**PROBLEM TO WORK ON:** Each line from the one containing "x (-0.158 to" through the last line of the entries below is to be transcribed exactly. Nothing else belongs in the reply.

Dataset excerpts
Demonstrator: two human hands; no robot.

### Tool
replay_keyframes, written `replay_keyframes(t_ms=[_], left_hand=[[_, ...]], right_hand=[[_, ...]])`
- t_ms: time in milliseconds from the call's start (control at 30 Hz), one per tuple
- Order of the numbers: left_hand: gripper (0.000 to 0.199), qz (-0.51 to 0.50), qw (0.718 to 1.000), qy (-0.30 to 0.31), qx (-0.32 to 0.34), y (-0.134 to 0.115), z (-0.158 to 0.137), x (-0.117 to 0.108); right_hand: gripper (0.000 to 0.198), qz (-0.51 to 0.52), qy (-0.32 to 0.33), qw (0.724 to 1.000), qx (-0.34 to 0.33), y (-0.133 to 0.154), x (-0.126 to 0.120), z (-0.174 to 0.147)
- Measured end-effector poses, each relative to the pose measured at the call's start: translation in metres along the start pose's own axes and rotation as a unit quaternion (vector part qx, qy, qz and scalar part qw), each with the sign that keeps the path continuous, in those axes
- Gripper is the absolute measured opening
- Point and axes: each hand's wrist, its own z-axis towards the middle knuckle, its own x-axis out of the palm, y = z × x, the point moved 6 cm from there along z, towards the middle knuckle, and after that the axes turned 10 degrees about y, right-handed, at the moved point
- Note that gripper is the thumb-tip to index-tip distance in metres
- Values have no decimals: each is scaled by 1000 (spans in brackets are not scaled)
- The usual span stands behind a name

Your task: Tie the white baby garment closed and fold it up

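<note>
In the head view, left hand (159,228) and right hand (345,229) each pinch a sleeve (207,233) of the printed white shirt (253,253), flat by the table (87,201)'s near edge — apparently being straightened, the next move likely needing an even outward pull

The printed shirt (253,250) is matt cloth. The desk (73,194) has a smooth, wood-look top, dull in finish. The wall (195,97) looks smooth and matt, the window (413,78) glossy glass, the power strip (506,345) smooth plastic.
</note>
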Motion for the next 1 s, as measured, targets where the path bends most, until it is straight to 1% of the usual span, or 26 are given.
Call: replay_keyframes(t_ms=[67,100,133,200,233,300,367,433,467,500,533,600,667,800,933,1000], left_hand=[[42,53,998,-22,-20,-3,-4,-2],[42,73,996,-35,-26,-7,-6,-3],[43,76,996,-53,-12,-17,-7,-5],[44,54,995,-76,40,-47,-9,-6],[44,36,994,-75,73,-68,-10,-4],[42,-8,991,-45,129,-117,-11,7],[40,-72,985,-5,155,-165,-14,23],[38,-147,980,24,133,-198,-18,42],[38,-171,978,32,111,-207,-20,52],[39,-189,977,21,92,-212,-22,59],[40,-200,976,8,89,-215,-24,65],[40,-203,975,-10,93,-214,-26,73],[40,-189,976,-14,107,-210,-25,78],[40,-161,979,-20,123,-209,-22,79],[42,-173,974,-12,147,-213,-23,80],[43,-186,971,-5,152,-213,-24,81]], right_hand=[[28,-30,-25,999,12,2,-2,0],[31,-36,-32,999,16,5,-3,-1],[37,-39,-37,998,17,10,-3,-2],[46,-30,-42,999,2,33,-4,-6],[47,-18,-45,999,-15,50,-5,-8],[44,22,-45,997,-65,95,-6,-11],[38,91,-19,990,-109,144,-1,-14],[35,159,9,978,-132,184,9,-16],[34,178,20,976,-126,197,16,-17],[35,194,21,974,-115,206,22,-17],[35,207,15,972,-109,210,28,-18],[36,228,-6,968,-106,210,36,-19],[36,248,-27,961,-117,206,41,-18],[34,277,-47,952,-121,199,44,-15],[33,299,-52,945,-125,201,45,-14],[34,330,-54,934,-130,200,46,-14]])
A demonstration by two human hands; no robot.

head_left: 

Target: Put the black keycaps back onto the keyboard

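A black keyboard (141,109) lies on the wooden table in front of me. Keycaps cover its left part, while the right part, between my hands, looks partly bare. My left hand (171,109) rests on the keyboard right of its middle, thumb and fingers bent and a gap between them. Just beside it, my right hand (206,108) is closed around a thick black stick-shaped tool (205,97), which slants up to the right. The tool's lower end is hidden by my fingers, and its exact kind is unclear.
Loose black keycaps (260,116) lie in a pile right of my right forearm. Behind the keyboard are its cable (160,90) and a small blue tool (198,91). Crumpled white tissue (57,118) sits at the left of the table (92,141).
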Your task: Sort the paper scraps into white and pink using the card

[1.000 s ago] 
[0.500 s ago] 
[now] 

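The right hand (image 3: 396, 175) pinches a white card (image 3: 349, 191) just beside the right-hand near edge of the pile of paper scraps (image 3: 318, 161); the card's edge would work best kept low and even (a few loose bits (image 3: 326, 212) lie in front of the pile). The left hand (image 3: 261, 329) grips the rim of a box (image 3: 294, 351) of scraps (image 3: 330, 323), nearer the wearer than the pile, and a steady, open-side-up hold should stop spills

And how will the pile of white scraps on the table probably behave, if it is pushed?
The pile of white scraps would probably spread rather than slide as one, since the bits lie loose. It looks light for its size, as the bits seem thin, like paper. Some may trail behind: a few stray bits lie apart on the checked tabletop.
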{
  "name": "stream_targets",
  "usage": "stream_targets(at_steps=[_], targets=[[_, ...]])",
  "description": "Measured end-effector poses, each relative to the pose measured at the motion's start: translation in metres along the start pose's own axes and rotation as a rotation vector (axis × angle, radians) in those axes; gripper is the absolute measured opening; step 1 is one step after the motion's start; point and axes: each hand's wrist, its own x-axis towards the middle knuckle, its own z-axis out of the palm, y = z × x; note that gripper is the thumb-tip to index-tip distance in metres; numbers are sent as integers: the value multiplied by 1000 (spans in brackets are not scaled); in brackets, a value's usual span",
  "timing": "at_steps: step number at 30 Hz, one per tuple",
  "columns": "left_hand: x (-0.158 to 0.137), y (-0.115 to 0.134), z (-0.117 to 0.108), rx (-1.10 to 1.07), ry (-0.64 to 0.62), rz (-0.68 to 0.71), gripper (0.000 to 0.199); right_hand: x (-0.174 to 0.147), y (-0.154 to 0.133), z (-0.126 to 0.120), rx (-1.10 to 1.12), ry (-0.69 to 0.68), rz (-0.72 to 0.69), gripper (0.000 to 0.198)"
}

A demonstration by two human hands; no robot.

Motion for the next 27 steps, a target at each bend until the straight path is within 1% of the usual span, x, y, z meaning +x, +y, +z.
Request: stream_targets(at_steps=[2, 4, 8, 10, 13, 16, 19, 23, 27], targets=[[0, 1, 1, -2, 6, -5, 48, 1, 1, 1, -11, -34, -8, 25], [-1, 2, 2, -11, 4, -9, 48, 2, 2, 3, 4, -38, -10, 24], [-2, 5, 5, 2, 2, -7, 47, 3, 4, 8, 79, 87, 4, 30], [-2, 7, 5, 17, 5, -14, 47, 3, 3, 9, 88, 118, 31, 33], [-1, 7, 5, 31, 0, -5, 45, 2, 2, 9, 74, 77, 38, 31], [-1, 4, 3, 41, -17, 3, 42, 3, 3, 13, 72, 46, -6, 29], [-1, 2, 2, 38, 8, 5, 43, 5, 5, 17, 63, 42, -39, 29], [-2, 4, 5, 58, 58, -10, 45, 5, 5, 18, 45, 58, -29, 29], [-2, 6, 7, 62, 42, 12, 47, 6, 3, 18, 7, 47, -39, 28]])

**WRITTEN SOLUTION:**
  "columns": "left_hand: x (-0.158 to 0.137), y (-0.115 to 0.134), z (-0.117 to 0.108), rx (-1.10 to 1.07), ry (-0.64 to 0.62), rz (-0.68 to 0.71), gripper (0.000 to 0.199); right_hand: x (-0.174 to 0.147), y (-0.154 to 0.133), z (-0.126 to 0.120), rx (-1.10 to 1.12), ry (-0.69 to 0.68), rz (-0.72 to 0.69), gripper (0.000 to 0.198)"
}

A demonstration by two human hands; no robot.

Motion for the next 27 steps, a target at each bend until the straight path is within 1% of the usual span, x, y, z meaning +x, +y, +z.
Request: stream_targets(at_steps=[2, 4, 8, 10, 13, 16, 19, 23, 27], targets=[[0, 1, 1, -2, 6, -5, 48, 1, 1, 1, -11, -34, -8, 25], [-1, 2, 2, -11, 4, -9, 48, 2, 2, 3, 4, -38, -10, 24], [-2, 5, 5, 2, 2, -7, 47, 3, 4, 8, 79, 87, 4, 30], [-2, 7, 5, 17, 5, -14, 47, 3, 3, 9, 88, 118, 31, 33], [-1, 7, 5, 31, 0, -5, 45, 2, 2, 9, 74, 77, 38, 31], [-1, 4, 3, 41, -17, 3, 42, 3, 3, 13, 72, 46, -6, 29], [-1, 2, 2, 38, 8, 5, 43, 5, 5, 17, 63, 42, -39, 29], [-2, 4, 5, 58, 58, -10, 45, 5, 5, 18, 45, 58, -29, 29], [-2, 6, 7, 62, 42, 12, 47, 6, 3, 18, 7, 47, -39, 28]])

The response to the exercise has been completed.